Forty years ago this autumn, on 21 October 1971, the Gullfoss steamed out of the harbour in Reykjavík on a routine sailing to Scotland. The Gullfoss was the flagship of the Iceland Steamship Company, a shipping operator which was coming to terms with the new economic realities. The relentless growth in air traffic signalled the demise of many traditional shipping services. And Icelandic routes were surely not the only ones that were threatened by new transport options.
The year 1971 represents the Indian summer of commercial passenger shipping in north European waters. Planes were still very expensive and where there was an overland option, trains were still slow. The ship was the natural choice for many journeys. But by 1972, many shipping services were being cut to reflect falling demand. Hundreds of European vessels were, like the Gullfoss, sold to new owners in the Middle East or the Far East. The 1973 oil crisis prompted big hikes in fuel prices and a series of even more savage cuts. Over the five years from 1971 to 1976, almost half the regular passenger ferry routes in northern Europe were either cut completely or reduced from year-round to seasonal operation.
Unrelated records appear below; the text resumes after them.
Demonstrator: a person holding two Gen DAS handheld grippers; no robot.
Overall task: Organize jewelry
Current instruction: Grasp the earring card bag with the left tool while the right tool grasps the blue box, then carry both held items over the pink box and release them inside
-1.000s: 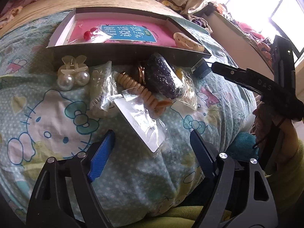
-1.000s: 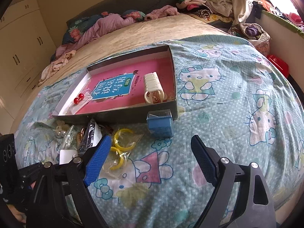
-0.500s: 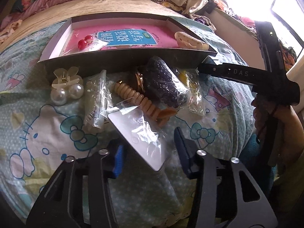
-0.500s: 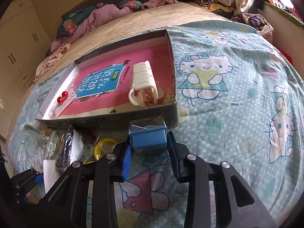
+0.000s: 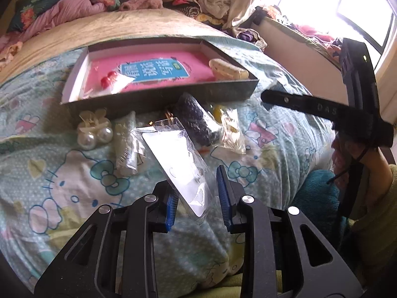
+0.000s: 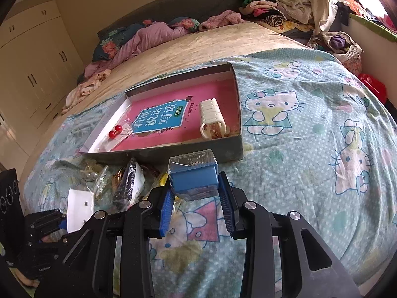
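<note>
Both cameras sat low and close over the bed, looking along their fingers; both saw the flat box [image 5: 158,94] [image 6: 173,152].

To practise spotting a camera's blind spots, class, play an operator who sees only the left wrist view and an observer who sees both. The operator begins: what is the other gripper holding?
Observer: The right gripper is shut on a blue box with a clear lid, just in front of the tray.
Operator: My left gripper grips the clear packet. Is the cream hair claw empty?
Observer: No, the right wrist view shows something amber inside its near end.
Operator: What stands left of the bed?
Observer: Cream wardrobe doors with dark handles.
</note>
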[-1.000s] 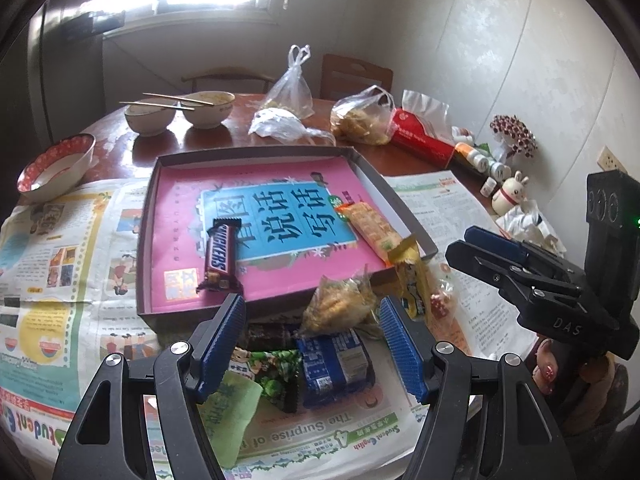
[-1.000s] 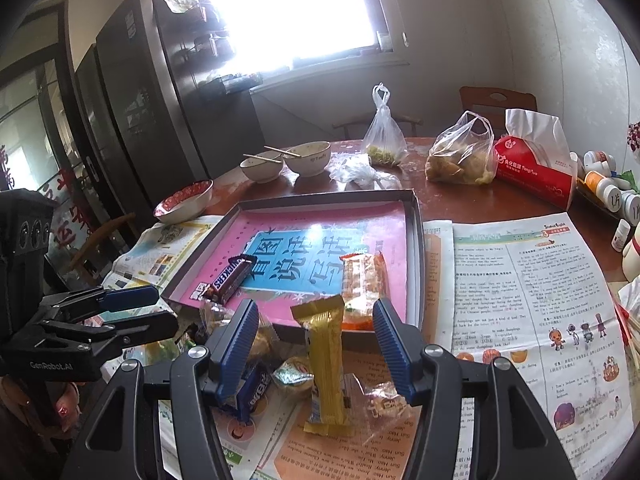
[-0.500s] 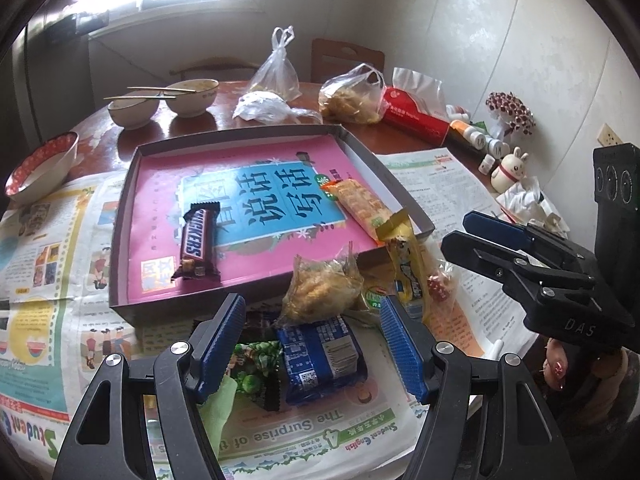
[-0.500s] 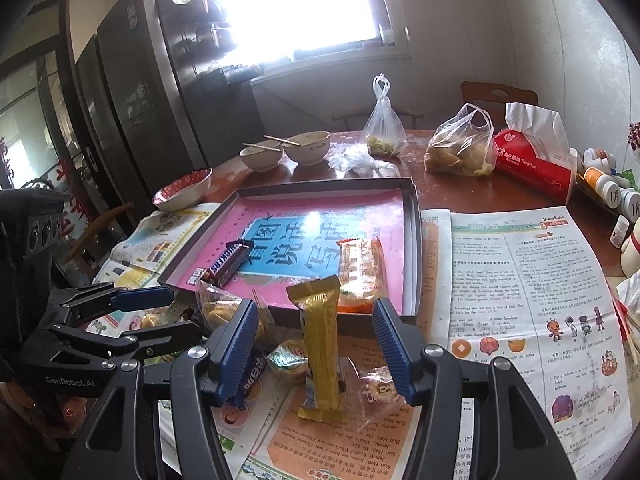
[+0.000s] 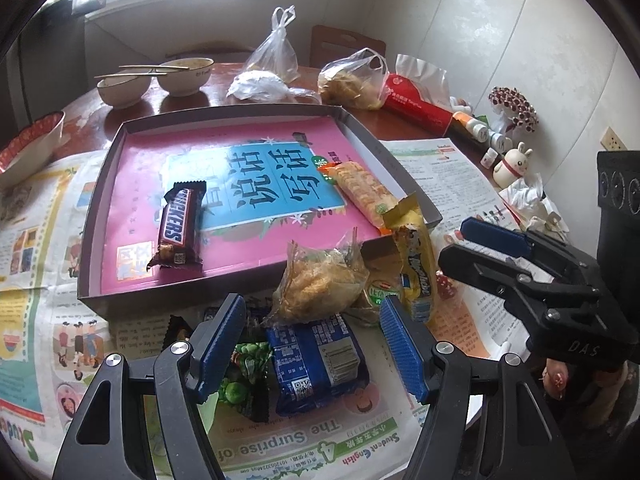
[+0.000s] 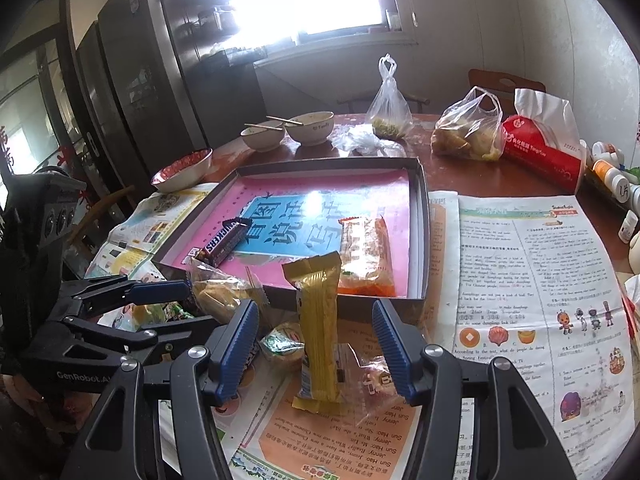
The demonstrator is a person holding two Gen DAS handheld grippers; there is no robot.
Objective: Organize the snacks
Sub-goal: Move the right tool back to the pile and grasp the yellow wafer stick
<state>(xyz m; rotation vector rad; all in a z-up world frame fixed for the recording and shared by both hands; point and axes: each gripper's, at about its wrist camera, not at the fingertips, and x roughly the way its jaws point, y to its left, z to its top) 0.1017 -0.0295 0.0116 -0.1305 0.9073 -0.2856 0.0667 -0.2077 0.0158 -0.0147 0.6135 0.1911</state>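
Note:
A shallow grey box (image 5: 256, 296) (image 6: 420, 216) lined with a pink book holds a Snickers bar (image 5: 178, 226) (image 6: 224, 242) and an orange cracker pack (image 5: 362, 192) (image 6: 366, 258). In front of it lies a snack pile: a blue cookie pack (image 5: 318, 364), a clear bag of fried snack (image 5: 320, 284) (image 6: 220, 292), a green candy pack (image 5: 244, 384), a yellow wafer bar (image 5: 414, 270) (image 6: 320, 328) and a small round green-lidded snack (image 6: 282, 344). My left gripper (image 5: 314, 346) hangs open over the blue pack. My right gripper (image 6: 316, 354) stands open around the yellow bar, pads not touching it.
Newspapers (image 6: 532, 304) cover the wooden table. Behind the box stand two bowls with chopsticks (image 5: 156, 78), a red-patterned bowl (image 6: 182, 170), plastic bags (image 5: 348, 84), a red tissue pack (image 6: 540, 152), small bottles (image 5: 488, 134) and a rabbit figurine (image 5: 512, 166). A refrigerator (image 6: 132, 92) stands at left.
My left gripper has sunk toward the snack pile, so the blue pack and fried-snack bag look larger between its fingers. The right gripper has stayed about where it was, still open.

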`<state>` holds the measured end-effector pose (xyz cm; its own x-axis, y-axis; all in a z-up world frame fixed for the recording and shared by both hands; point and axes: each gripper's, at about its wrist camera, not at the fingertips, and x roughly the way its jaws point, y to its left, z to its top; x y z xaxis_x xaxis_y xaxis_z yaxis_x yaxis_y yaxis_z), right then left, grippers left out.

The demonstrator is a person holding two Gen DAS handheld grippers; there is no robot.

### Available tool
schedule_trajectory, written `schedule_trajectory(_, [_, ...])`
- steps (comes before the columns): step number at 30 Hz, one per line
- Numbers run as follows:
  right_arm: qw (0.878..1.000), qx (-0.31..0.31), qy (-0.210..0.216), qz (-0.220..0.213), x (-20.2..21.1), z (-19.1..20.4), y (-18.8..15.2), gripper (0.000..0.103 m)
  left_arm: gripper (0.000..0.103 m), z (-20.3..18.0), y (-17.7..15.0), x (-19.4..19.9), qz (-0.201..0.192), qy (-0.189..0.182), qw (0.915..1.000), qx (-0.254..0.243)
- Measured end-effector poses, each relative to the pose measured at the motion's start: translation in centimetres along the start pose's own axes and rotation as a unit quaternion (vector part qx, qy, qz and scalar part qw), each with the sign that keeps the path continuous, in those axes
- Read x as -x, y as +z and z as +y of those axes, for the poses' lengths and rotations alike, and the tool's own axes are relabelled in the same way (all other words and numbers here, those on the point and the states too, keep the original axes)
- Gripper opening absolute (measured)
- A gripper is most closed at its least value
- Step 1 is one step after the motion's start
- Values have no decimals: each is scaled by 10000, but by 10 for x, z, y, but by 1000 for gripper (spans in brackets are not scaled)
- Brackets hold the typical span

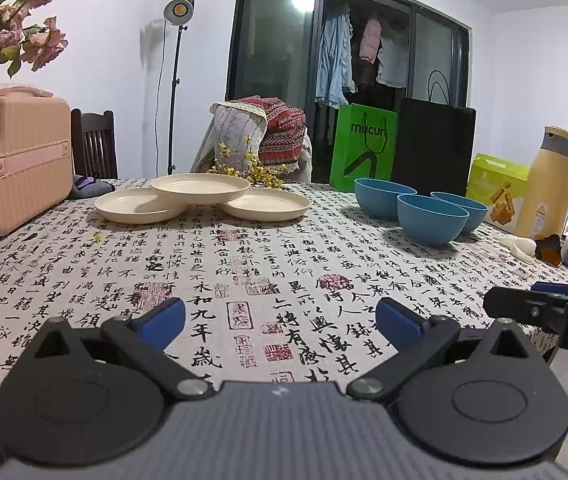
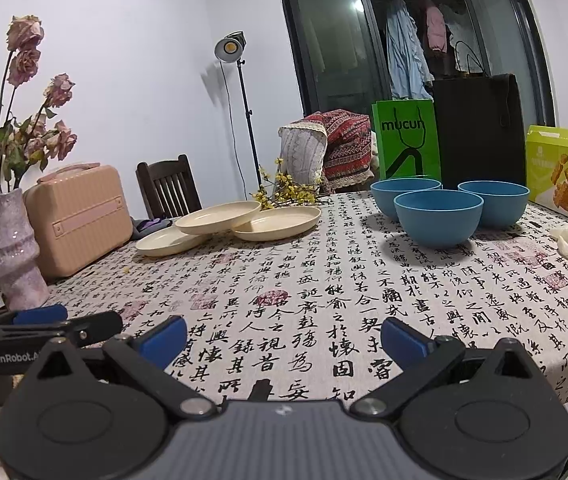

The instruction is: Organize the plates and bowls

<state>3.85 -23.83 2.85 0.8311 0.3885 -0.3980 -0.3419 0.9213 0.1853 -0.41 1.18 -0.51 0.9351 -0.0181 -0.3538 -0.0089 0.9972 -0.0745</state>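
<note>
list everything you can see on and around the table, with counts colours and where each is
plates: 3, cream, far left of table, one resting on the other two
bowls: 3, blue, far right of table, clustered
tablecloth: 1, white with black calligraphy, covering table
case: 1, peach, left edge of table
vase: 1, mottled pink, near left, holding dried roses
yellow flowers: 1 sprig, behind plates
green bag: 1, behind bowls
black bag: 1, beside green bag
bottle: 1, tan, far right
green box: 1, by bottle
chair: 1, dark wood, behind case
lamp: 1, on a stand by wall
left gripper: open, near edge
right gripper: open, near edge
</note>
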Motion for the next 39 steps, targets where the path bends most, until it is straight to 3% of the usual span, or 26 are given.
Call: schedule_trajectory(39, [9996, 219, -157, -112, -61, 17, 32, 103, 103, 37, 24, -45, -159, 17, 9996, 251])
The routes on which the Gullfoss had reliably served since 1950 were scrapped in 1972. The following year, the 3,858-ton ship was sold to a Jeddah-based shipping company which remodelled her to accommodate 1,100 passengers. In her earlier career on Icelandic services, the Gullfoss’ maximum load was 209 passengers. In December 1976, the ship which had once been the pride of the Icelandic nation drifted onto a reef in the Red Sea, capsized and sunk. The interior gangways of the vessel were still decorated with fading photographs of remote villages around the coast of Iceland.